The performance of the out-of-the-box WordPress stack is terrible too. I maintain benchmarks for WordPress running on different company's platforms (http://reviewsignal.com/blog/2015/07/28/wordpress-hosting-pe...) and had to stop including Digital Ocean because it's just not in the same league. I get asked everytime why they aren't there though and have to explain, that's not really what Digital Ocean does. If you want high performance WordPress, lots of companies have built on top of DO's infrastructure to give you that. But DO doesn't give you that out of the box.
You are right it is difficult to keep self-managed installations secure vs. just using a SaaS provider, especially when some of the users only have basic admin skills.
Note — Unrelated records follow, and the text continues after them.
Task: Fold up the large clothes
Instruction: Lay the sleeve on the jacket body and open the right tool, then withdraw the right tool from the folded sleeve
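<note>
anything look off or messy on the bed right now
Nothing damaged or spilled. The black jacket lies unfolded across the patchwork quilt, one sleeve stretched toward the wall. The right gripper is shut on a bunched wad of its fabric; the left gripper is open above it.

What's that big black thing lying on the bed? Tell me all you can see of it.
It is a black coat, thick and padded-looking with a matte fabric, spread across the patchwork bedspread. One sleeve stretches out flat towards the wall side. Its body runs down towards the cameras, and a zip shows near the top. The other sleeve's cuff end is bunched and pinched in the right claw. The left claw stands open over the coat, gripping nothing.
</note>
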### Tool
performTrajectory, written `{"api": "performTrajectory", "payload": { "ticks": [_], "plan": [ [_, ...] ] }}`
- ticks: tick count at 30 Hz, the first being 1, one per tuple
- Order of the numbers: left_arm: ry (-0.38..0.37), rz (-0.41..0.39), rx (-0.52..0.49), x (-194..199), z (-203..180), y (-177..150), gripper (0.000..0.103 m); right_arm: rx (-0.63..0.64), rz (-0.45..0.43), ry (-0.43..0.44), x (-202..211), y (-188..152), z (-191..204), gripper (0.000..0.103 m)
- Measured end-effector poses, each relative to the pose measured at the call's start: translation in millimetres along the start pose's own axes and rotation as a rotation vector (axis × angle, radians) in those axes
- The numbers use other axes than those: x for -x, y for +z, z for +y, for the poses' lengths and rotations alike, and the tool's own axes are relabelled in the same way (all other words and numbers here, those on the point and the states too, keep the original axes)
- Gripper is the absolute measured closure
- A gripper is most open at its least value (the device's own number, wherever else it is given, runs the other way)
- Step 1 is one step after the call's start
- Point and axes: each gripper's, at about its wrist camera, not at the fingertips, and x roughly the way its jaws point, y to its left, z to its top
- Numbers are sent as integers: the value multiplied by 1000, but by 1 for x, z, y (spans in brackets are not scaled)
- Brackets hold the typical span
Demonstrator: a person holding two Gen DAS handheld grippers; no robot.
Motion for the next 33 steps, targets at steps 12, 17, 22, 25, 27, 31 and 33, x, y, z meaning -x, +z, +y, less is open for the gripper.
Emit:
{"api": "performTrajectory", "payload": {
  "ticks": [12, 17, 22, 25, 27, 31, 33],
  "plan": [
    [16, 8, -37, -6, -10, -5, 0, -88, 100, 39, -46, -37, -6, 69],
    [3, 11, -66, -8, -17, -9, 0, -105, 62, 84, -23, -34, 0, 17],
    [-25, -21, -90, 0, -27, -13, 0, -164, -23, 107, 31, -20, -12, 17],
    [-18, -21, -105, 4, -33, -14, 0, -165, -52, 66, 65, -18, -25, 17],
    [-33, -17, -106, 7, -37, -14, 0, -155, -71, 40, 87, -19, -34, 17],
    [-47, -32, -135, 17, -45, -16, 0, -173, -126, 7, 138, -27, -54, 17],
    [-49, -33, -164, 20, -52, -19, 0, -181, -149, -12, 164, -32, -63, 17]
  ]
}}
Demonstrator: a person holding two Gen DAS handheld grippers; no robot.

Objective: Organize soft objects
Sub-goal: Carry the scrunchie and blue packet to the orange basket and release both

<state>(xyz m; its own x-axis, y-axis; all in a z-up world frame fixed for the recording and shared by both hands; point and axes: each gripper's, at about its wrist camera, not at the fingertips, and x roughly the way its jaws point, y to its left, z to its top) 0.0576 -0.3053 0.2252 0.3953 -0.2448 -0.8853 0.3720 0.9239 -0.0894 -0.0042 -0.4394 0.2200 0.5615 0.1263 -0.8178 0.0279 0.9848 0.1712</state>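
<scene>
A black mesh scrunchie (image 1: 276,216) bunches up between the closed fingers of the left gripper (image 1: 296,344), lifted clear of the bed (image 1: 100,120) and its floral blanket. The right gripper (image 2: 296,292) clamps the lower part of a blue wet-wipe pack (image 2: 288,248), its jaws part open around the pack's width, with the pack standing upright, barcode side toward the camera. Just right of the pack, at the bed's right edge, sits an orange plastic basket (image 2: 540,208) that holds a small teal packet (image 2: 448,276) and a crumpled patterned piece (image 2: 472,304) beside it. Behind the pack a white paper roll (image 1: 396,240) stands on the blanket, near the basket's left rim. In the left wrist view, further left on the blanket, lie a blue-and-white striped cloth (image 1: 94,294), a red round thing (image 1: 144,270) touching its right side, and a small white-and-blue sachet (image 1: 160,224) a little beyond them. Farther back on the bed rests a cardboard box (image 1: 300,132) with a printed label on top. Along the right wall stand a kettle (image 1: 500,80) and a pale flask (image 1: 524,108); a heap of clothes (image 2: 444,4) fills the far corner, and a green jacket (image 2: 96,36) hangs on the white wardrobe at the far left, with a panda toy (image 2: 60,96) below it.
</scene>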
Having said that, we do our best to have secure settings by default, respond promptly to security issues (typically we release new images within hours of a new version being announced) and in particular in the case of WordPress we pre-configure everything out so automatic updates are enabled out of the box (which the user can also manage from the admin panel without touching the command line).
> there are people who are interested in flooding if you don't practice throttling and load balancing
perhaps someone is out to get you. never experienced this in my life. been running dedicated server with over a hundred installs for 2 years. sure you have script kiddies that might send a bot to try to brute force passwords. But Nginx can easily handle that load.
Spammers, phishers and other criminals are _always_ out to get _everyone_. It's typically done by robots - if your VPS is insecure, it's a matter of when, not if, and when is usually sooner than you think.
I meant DDOS, nobody cares enough to deny access to your little site unless there is something else which is going on. Other stuff, nothing much to worry about. Just follow best practices: use a password keeper, keep your site updated, disable comments, etc.
The way that typically goes is first your VPS gets exploited somehow and used to serve illegal content, send spam or scan other hosts. Then it gets DDOS-ed by someone who doesn't like the content or attacks initiated from the VPS.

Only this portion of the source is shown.